Seafile usa il modello di controllo di versione di GIT, ma semplificato per la sincronizzazione automatica, e non dipende da GIT. Ogni libreria è come un repository GIT. Ha la sua storia unica, che consiste in un elenco di commit. Un commit punta alla radice di uno snapshot del file system. Lo snapshot è composto da directory e file. I file sono ulteriormente suddivisi in blocchi per un trasferimento di rete ed utilizzo dello storage più efficiente

Differenze da git :

  • La sincronizzazione automatica
  • I client non conserva la cronologia dei file, evitando così il sovraccarico di memorizzazione dei dati due volte.
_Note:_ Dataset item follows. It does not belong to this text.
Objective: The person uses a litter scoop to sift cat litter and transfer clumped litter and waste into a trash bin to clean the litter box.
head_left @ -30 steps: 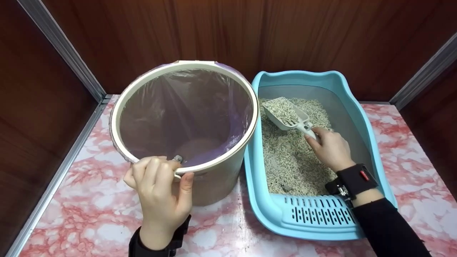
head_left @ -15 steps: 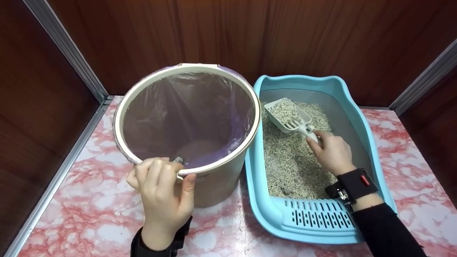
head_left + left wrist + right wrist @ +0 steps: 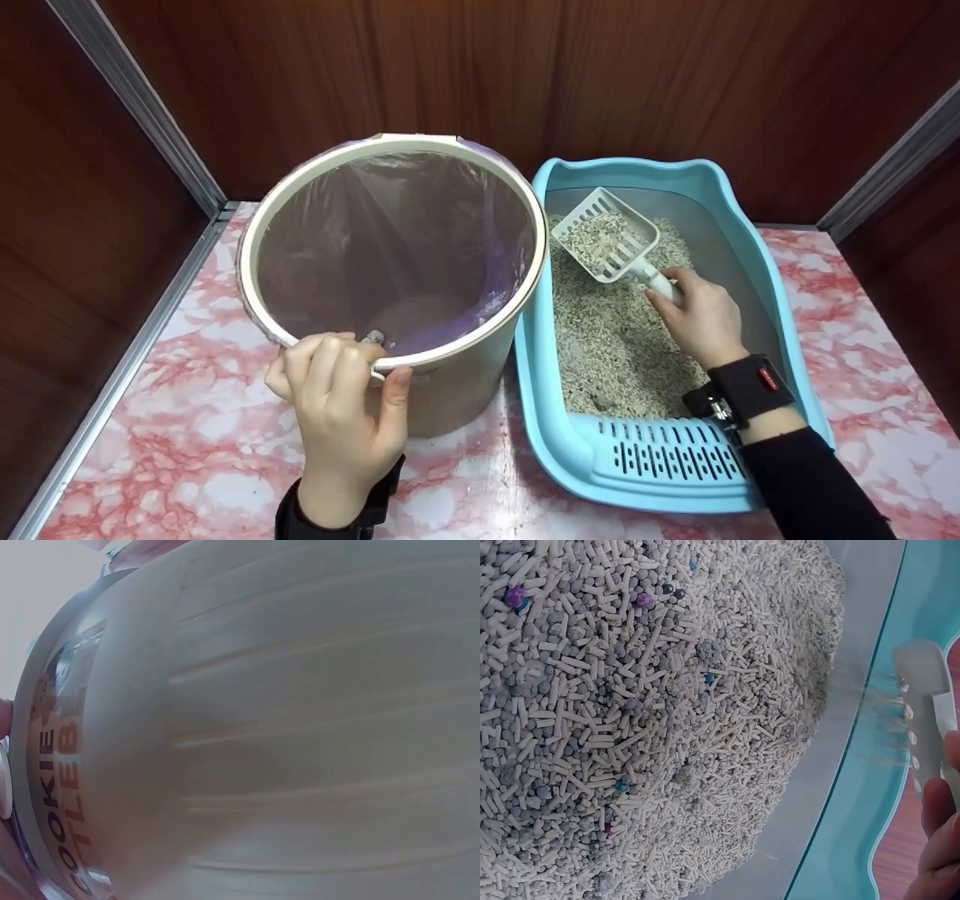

GIT non è efficiente per file di grosse dimensioni (come le immagini)
  • I file sono ulteriormente suddivise in blocchi per il trasferimento in rete e l’utilizzo dello storage più efficiente
  • Il trasferimento dei file può essere ripreso
  • Supporta backend di memorizzazione differenti lato server
  • Supporta il download da server di più blocchi per accelerare il trasferimento di file
  • La gestione dei conflitti tra file è più user-friendly e simile a Dropbox (aggiunge nome dell’utente come suffisso al file in conflitto).

La nuova versione di Seafile (la 3.0), oltretutto, introduce delle novità sostanziali per quanto riguarda il server, mettendo sul piatto delle prestazioni notevolmente migliorate, insieme ad un sostanziale re-design della home page dell’applicazione, che adesso mostra molte più informazioni che riguardano il singolo file.

Tutto questo però comporta uno svantaggio: dato che sostanzialmente è cambiato il modello relativamente al quale il database viene strutturato, Seafile 2 e Seafile 3 non sono interoperabili: questo significa che un client Seafile 2.x non potrà scaricare nuove librerie create con il server 3.x, e viceversa un client 3.x non potrà creare librerie su un server con Seafile 2.x.